Regional economic spillovers from the South Sudanese civil war: Evidence from formal and informal cross border trade

March 2020

By Jakob Rauschendorfer and Ben Shepherd

This paper examines the impact of the South Sudanese civil war on trade in East Africa. In a first step, we employ a gravity model to examine the impact of civil conflict on the trade of neighbouring countries in a general sense and conduct a counterfactual simulation for the South Sudanese case. We show that an increase in the number of violent events to 2014 levels in 2012 (the last full pre-conflict year) would have reduced exports of neighbours to South Sudan by almost 9 percent. In a second step we conduct a case study for the impact of the conflict on Uganda. Here, we take advantage of unique survey data on informal cross-border trade as well as formal customs data and exploit the spatial and time variation of the conflict for causal identification.
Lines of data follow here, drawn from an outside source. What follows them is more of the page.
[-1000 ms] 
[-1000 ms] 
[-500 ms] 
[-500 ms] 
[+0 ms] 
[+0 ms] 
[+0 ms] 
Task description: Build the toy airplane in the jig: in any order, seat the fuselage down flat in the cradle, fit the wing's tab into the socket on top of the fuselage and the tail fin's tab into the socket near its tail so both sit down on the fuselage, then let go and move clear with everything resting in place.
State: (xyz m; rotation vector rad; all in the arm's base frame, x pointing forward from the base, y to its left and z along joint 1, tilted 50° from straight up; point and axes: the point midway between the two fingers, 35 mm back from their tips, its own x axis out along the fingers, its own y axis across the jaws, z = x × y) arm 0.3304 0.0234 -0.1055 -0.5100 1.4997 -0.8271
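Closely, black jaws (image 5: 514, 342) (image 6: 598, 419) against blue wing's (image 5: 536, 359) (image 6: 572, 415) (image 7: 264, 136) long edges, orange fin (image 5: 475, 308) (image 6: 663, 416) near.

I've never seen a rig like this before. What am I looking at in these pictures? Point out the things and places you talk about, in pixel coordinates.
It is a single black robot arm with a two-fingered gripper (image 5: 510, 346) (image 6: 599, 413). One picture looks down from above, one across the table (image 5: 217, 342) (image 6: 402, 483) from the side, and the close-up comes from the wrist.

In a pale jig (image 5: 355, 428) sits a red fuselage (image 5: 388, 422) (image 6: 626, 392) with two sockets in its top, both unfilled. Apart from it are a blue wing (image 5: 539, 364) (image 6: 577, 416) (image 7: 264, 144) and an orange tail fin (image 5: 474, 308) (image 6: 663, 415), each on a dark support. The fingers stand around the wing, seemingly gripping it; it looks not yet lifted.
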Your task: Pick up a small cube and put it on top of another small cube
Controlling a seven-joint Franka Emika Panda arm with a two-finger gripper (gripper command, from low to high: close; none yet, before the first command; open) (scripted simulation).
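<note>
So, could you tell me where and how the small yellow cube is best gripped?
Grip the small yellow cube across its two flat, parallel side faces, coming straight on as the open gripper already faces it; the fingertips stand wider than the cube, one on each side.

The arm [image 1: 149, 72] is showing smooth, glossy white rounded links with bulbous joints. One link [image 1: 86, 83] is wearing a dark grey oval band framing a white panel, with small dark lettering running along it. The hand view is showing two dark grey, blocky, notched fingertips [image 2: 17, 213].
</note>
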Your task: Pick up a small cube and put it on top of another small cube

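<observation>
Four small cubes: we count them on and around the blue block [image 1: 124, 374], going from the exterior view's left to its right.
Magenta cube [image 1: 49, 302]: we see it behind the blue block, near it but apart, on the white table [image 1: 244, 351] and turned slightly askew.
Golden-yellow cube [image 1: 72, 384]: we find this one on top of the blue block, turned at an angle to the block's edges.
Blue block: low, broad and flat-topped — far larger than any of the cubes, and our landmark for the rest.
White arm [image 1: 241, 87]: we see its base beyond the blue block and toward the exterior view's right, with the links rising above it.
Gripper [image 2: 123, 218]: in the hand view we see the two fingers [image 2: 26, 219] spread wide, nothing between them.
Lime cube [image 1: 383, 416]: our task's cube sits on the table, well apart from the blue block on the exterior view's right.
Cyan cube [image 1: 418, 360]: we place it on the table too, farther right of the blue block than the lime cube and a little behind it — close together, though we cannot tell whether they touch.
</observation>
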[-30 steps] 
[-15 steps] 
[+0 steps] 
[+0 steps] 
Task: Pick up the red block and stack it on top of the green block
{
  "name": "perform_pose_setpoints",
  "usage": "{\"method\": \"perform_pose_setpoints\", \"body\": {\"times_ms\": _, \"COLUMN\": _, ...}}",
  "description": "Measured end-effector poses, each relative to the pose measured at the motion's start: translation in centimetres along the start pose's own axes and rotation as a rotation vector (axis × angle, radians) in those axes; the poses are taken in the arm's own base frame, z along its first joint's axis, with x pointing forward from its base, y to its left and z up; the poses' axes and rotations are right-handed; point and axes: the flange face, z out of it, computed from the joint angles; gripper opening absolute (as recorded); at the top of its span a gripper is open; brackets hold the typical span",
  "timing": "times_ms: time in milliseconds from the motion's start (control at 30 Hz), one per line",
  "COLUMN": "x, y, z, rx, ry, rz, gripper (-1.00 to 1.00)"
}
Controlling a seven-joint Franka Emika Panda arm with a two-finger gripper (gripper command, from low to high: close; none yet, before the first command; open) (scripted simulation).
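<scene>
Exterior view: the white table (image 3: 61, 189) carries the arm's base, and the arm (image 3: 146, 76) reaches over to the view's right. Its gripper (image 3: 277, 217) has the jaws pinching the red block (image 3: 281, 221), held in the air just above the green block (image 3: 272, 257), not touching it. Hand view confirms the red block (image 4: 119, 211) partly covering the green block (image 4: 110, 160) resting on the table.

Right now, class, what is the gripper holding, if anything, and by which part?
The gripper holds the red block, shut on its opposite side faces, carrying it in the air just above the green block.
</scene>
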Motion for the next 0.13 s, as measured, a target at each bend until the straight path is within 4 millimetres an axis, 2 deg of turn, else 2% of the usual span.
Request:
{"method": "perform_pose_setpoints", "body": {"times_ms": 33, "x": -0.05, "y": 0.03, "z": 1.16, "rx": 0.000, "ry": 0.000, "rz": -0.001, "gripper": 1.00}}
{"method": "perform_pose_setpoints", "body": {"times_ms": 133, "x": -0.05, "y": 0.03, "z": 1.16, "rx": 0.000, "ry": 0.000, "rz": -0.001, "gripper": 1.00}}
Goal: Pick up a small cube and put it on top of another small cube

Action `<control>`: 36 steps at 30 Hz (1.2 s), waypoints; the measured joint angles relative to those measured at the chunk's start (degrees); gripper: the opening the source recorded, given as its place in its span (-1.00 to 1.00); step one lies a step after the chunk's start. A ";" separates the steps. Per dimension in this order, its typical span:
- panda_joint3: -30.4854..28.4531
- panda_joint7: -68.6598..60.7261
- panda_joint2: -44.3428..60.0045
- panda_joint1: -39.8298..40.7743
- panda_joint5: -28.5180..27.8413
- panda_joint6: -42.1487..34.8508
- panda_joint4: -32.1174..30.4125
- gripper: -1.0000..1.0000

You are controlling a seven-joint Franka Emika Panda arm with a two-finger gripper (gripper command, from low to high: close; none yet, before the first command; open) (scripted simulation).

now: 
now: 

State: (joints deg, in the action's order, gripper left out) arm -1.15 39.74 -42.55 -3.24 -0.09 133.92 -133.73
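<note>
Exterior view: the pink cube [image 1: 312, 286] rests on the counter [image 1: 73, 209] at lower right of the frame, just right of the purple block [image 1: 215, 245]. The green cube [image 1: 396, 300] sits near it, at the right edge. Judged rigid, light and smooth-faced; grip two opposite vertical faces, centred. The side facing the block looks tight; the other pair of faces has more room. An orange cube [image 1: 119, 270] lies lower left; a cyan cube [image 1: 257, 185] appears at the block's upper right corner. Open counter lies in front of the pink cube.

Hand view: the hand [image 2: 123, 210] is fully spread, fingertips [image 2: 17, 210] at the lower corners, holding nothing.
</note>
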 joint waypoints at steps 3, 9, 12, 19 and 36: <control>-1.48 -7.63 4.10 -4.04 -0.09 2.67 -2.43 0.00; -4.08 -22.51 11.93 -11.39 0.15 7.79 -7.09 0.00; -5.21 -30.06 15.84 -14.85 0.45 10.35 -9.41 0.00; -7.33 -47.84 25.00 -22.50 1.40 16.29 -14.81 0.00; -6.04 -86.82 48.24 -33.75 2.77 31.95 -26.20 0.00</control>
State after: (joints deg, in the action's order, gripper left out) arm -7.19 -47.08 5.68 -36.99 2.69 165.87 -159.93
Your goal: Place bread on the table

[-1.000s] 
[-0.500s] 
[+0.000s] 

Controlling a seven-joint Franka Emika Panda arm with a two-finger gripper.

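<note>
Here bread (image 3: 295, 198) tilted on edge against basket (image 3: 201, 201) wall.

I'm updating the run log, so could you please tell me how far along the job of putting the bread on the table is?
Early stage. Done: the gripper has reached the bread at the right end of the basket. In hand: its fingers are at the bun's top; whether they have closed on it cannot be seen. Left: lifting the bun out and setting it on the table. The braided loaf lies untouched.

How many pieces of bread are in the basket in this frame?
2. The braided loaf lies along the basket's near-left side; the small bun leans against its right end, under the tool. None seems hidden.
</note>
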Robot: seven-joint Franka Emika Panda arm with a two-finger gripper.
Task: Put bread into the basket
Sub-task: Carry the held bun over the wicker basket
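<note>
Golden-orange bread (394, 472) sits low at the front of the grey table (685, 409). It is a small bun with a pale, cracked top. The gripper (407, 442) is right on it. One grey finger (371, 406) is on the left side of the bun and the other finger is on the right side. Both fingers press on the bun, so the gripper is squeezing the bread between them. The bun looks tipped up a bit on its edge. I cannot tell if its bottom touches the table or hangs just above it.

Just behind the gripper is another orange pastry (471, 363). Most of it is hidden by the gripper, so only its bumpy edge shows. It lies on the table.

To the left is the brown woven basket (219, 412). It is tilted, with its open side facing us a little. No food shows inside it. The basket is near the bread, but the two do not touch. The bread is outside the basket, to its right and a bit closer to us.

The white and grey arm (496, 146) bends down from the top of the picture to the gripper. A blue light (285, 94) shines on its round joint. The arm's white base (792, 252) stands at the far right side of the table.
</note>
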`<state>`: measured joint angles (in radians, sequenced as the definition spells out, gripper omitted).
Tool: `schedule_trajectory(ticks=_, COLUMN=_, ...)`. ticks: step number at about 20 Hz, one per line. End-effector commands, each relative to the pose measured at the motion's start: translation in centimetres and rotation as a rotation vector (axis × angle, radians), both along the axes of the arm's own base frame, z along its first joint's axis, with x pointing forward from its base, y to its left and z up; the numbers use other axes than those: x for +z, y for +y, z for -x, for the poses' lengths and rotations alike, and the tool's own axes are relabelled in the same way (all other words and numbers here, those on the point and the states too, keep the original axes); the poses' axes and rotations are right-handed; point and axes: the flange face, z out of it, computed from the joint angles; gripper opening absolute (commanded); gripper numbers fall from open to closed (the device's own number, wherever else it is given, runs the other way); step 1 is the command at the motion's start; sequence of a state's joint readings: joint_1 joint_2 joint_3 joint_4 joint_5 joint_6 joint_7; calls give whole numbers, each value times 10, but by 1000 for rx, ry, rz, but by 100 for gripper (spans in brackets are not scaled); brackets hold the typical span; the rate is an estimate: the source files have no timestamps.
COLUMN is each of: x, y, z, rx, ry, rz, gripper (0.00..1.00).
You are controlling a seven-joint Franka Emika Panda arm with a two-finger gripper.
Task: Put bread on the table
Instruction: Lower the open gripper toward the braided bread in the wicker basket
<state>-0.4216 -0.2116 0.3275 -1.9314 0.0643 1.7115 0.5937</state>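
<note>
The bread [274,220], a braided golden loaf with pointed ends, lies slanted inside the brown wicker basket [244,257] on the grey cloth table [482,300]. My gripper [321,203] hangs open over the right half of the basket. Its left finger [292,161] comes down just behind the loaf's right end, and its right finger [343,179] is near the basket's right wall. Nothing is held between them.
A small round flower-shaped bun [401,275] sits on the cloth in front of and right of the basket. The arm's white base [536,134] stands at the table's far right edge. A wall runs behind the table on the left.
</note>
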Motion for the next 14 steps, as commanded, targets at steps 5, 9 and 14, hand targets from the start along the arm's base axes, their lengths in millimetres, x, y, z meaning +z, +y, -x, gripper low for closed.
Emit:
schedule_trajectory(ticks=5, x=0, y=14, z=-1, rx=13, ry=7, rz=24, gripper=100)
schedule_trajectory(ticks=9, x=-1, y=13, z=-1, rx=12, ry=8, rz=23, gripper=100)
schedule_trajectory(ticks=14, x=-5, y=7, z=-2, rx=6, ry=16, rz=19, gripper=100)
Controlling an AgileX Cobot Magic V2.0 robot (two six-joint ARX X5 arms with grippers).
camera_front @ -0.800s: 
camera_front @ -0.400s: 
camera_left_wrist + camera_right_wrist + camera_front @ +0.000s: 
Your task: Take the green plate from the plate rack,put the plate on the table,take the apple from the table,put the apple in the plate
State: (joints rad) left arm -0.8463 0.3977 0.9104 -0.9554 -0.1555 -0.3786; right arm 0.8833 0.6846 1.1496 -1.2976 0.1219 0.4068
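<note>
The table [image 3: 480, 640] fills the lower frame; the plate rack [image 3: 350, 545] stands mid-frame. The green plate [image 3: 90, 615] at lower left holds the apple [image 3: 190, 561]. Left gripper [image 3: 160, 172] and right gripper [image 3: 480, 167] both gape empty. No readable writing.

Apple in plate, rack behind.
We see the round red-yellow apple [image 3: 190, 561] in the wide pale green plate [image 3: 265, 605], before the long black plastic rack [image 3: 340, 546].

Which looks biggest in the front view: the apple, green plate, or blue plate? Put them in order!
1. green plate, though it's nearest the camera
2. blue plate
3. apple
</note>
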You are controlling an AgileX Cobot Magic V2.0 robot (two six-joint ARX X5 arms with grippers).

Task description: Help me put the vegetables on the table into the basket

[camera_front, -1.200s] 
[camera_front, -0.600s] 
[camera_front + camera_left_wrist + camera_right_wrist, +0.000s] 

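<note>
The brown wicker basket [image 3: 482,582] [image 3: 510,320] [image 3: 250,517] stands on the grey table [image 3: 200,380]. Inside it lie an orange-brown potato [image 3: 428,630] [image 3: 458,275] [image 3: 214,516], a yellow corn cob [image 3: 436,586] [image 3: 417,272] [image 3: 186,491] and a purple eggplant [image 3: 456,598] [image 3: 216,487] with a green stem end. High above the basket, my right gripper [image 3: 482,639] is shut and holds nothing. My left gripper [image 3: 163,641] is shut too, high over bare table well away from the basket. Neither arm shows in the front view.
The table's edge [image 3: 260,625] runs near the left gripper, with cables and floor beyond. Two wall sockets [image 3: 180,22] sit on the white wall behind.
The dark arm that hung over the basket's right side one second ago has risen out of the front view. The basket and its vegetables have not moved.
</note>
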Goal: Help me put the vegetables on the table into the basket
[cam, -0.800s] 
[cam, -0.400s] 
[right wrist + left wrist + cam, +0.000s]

Our first result is that while the civil war had a sizeable negative impact on both formal and informal Ugandan exports the latter was hit much harder: Our preferred estimates suggest reductions of formal exports to South Sudan and Sudan by about 12 percent while informal exports to South Sudan were reduced by close to 80 percent compared to trade flows not exposed to the conflict. Converting these losses into monetary values, these figures suggest a reduction of Uganda’s total informal exports by a staggering 25 percent, while total formal exports were reduced by about two percent as a consequence of the conflict. Our second result is that the impact of the conflict on Uganda’s formal exports is driven entirely by a reduction of industrial goods exports while exports of agricultural commodities continued to flow. Taken together our results suggest considerable heterogeneity for the impact of civil war on different types of trade.